Type 2 diabetic patients more likely exhibit a lower high-density lipoprotein (HDL) level. Given a greater glycation and oxidative stress in diabetic subjects, these atherogenic characteristics could cause dysfunctional HDL including a reduced cholesterol efflux capacity (CEC), which may account for an increased risk of diabetic macrovascular disease including acute coronary syndrome (ACS). However, it remains to be fully elucidated characteristics of HDL-mediated CEC in type 2 diabetic patients, in association with clinical presentation of coronary artery disease (CAD).

To characterize CEC in CAD subjects with type 2 diabetes mellitus.

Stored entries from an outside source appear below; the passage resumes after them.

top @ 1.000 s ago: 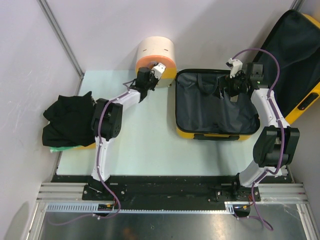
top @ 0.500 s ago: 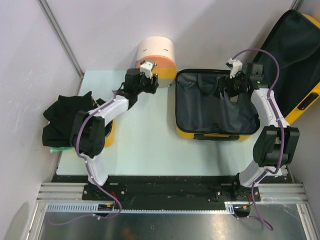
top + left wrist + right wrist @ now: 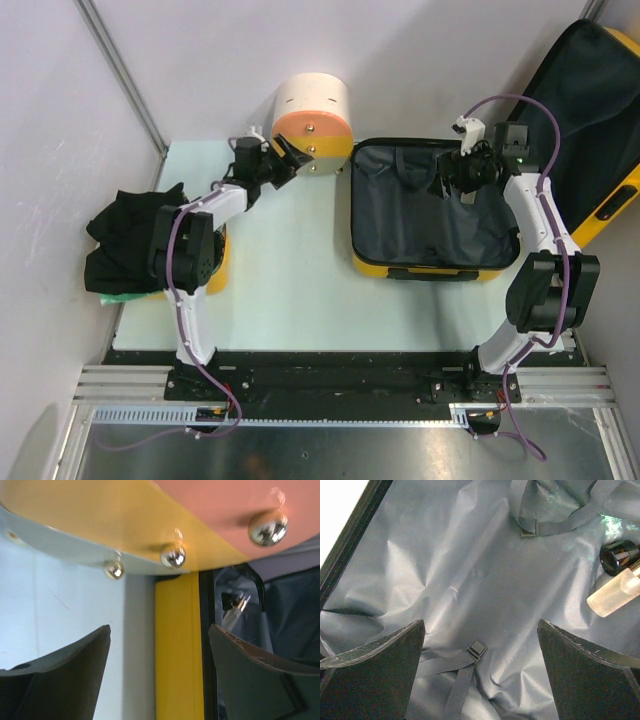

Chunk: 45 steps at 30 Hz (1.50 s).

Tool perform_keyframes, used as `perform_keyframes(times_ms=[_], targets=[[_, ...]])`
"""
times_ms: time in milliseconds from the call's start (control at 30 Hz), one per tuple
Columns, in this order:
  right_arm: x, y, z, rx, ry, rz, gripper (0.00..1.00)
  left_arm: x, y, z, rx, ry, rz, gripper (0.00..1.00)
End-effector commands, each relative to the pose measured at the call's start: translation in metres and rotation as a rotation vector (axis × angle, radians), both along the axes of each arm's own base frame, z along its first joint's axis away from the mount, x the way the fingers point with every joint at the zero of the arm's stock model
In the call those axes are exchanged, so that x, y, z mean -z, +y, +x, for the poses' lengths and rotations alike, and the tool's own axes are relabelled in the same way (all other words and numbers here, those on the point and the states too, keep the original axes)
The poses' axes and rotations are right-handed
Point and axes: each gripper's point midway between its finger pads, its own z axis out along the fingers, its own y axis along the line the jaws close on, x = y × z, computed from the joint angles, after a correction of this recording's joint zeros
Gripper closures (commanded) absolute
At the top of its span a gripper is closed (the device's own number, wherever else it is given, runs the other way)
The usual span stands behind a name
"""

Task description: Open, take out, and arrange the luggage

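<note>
The luggage [image 3: 372,262] lies open on the table, a yellow shell with dark lining, and its lid [image 3: 590,110] leans up at the right. My right gripper [image 3: 452,183] hovers open over the lining [image 3: 450,565], above a strap buckle [image 3: 478,649]. A small frosted bottle [image 3: 615,594] with a dark cap lies in the lining to its right. My left gripper [image 3: 283,158] is open just left of the cream-and-orange cylindrical container [image 3: 312,120], holding nothing. In the left wrist view my left gripper [image 3: 160,645] frames the luggage's yellow rim [image 3: 178,650], under the container's studded base [image 3: 225,510].
A heap of black clothes [image 3: 135,240] covers a smaller yellow tub [image 3: 216,268] at the table's left edge. Grey walls close in at the back and left. The pale table top [image 3: 290,260] stretches between the tub and the luggage.
My left gripper has opened, let go of the cream-and-orange container and drawn back to the left. The right arm has not moved.
</note>
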Motion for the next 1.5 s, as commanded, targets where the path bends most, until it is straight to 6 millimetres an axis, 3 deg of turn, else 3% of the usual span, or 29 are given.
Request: perform_keyframes(times_ms=[0, 167, 200, 567, 800, 1333, 1467], targets=[[-0.015, -0.010, 0.004, 0.010, -0.017, -0.036, 0.00, -0.033, -0.032, 0.011, 0.011, -0.038, -0.163, 0.19], [-0.014, -0.015, 0.005, 0.023, -0.005, -0.053, 0.00, -0.019, -0.036, 0.029, -0.013, -0.008, -0.200, 0.32], [-0.012, -0.015, 0.003, 0.023, 0.008, -0.054, 0.00, -0.027, -0.037, 0.033, -0.014, -0.026, -0.214, 0.33], [-0.014, -0.022, 0.005, 0.044, 0.043, -0.083, 0.00, -0.012, -0.041, 0.055, -0.073, 0.017, -0.316, 0.33], [-0.015, -0.023, 0.004, 0.050, 0.058, -0.093, 0.00, -0.013, -0.042, 0.059, -0.093, 0.033, -0.367, 0.42], [-0.011, -0.015, 0.002, 0.047, 0.077, -0.089, 0.00, -0.026, -0.038, 0.072, -0.089, -0.019, -0.384, 0.50], [-0.011, -0.015, 0.002, 0.045, 0.079, -0.088, 0.00, -0.025, -0.039, 0.071, -0.086, -0.016, -0.388, 0.60]])
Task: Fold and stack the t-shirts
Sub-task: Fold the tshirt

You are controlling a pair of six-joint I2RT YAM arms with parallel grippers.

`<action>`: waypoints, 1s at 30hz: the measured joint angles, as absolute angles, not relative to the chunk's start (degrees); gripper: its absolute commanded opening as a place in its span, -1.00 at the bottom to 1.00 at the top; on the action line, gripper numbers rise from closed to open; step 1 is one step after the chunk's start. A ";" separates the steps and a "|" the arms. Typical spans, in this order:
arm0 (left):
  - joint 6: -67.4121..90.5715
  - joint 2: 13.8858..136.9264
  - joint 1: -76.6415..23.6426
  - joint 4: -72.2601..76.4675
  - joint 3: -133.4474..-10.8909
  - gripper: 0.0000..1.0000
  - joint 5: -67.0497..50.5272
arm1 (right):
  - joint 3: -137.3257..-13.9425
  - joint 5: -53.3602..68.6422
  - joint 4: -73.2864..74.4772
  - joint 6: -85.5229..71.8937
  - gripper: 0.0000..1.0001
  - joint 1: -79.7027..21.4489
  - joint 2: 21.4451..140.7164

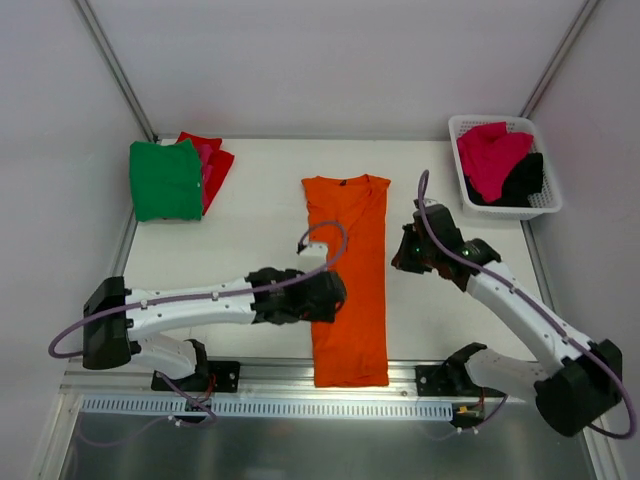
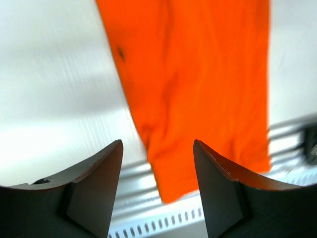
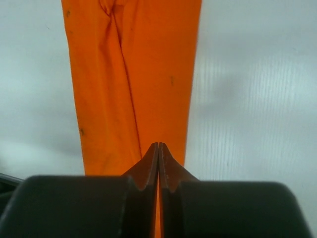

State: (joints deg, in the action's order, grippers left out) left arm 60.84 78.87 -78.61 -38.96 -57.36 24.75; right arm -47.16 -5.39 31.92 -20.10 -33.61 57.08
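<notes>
Lying in a long strip on the table [image 1: 260, 210], the orange t-shirt [image 1: 347, 280] is judged light and limp; hem corners are best pinched; the left gripper [image 2: 157, 148] is held apart, the right gripper [image 3: 158, 146] pressed together.

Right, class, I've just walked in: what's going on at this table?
Shirt folding is under way. A bright orange cloth t-shirt lies flat mid-table as a long narrow strip. The left gripper hangs open over its left edge; the right gripper is shut, just off its right side. At far left, a folded green t-shirt partly covers a red one. A white plastic lattice basket holds magenta-pink and black tees.
</notes>
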 measured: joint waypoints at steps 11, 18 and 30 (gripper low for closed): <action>41.12 78.59 -45.91 -30.70 -64.51 0.18 17.85 | -75.68 16.10 28.91 -8.34 -0.99 -20.69 91.70; 36.93 86.13 -39.20 -23.66 -64.14 0.14 8.03 | -100.92 22.20 33.61 -6.11 -0.29 -20.25 113.49; 36.14 88.01 -37.12 -19.81 -61.76 0.14 3.14 | -109.78 27.97 35.64 -7.57 -0.29 -20.34 126.85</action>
State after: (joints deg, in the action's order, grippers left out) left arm 36.14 88.01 -37.12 -19.81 -61.76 3.14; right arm -109.78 27.97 35.64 -7.57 -20.34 126.85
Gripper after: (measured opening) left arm 0.570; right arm 0.365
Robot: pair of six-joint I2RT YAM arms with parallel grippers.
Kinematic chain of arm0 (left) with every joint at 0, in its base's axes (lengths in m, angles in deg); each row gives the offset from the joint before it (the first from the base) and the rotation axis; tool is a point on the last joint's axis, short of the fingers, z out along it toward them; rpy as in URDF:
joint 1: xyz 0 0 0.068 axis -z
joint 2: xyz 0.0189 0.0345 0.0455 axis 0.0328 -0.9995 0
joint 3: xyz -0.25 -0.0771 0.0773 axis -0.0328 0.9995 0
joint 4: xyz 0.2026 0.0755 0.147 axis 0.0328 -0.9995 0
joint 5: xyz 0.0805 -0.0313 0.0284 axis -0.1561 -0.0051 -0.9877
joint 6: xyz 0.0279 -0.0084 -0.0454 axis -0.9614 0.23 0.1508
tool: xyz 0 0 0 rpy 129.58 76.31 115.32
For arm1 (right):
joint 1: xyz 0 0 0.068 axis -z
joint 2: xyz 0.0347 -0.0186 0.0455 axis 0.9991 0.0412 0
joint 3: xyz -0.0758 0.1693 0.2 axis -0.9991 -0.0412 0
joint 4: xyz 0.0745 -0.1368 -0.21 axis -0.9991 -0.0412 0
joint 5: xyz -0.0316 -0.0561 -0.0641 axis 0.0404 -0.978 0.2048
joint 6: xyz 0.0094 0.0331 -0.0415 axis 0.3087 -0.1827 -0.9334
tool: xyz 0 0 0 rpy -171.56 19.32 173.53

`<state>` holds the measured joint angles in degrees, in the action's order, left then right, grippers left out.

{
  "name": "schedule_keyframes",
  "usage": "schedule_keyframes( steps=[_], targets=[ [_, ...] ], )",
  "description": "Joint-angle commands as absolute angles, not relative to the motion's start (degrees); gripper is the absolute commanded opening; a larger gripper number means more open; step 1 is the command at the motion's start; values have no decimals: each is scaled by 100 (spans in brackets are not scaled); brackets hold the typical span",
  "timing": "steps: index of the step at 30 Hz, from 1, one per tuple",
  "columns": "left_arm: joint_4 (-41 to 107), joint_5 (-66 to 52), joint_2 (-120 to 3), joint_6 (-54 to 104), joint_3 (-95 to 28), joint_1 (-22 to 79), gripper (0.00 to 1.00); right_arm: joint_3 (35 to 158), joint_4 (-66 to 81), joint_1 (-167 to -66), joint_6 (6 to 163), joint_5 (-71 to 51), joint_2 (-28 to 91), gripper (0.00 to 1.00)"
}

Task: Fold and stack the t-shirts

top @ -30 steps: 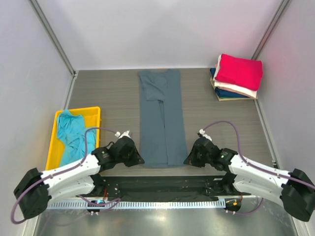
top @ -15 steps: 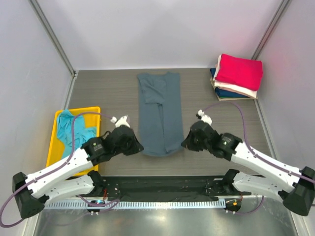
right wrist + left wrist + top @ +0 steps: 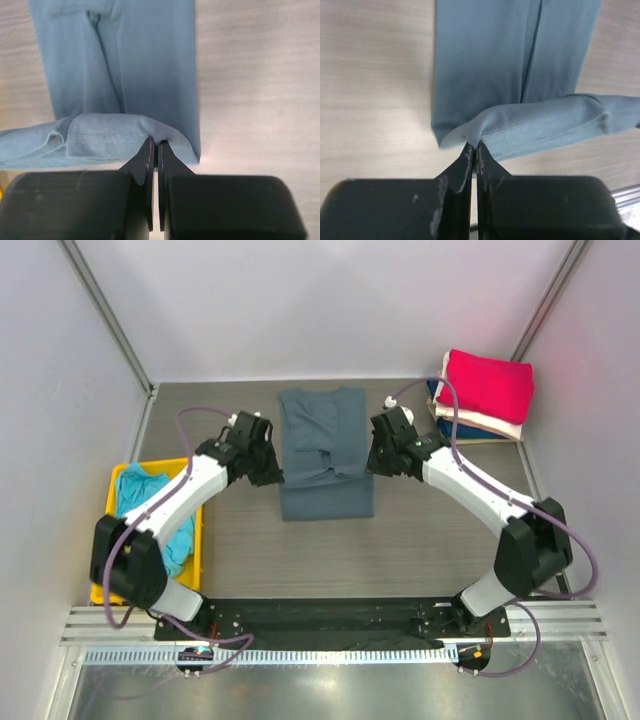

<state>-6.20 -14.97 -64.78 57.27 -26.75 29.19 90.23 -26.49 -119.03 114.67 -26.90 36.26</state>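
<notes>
Left of the left claw (image 3: 270, 477), a bright teal cotton t-shirt (image 3: 135, 495) lies crumpled in a yellow plastic bin (image 3: 140, 464). The left claw is pressed together, pinching one hem corner of a long slate grey-blue cotton t-shirt (image 3: 327, 498) that lies as a narrow strip between both claws. The right claw (image 3: 376, 462) pinches the other hem corner. Right of it sits a folded stack: a crimson t-shirt (image 3: 487, 383) over cream (image 3: 480, 422) and navy (image 3: 460, 430) ones. The thin hem could slip from either pinch. If the two claws travel unevenly, the fold could skew.

Table (image 3: 450, 530), slate tee (image 3: 325, 495), bin (image 3: 165, 462), tee stack (image 3: 490, 385), maybe four
</notes>
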Motion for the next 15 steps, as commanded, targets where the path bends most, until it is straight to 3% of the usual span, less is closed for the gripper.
schedule_keyframes(
  steps=[1,15],
  targets=[
    [-489,-936,-7224,5176,-3358,2536,0,9625,-2523,-11604,10928,-2516,4117,1],
    [-541,-268,-9406,4956,-5037,1823,0,10847,-2339,-10970,10594,-1927,5901,1]
  ],
)
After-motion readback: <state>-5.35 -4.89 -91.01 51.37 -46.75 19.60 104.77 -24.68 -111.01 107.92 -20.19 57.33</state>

The current study prospectively analyzed 87 statin-naive patients with CAD. CEC was measured by using the collected apolipoprotein B-depleted serum. Liquid scintillation counting (Perkin-Elmer Analytical Sciences, MA, US) was used to quantify the efflux of radioactive cholesterol from J774 cells. Clinical characteristics and CEC were compared in diabetic and non-diabetic subjects.

The averaged HbA1c in diabetic patients was 6.7±1.2, and 66.7% of them achieved HbA1c <7.0%. Diabetic subjects more likely exhibited a history of hypertension and dyslipidemia, and multi-vessel disease (Table). Moreover, a lower CEC level was observed in diabetic patients, accompanied by a lower HDL-C and apolipoprotein A-I levels with a higher level of triglyceride (Table). HDL-C (r=0.62, p-value<0.01) and Apolipoprotein A-I (r=0.70, p-value <0.01) were associated with CEC, whereas there was no significant difference in CEC between subjects with HbA1c <7.0% vs. ≥7.0% (0.74±0.07 vs. 0.78±0.08, p=0.22). On multivariate analysis, type 2 diabetes mellitus was an independent contributor to CEC <0.79 (median) (HR=2.75, 95% CI: 1.11–6.82, p=0.03). Interestingly in particular, CEC was substantially lower in diabetic patients with ACS compared to those with stable CAD (Figure). By contrast, clinical presentation of CAD did not affect CEC in non-diabetic subjects (Figure).

A lower CEC level was observed in subjects with type 2 diabetes mellitus. In particular, this HDL functionality was profoundly diminished in those presenting ACS. Our findings suggest functionality of HDL as a potential therapeutic target in diabetic patients experiencing ACS.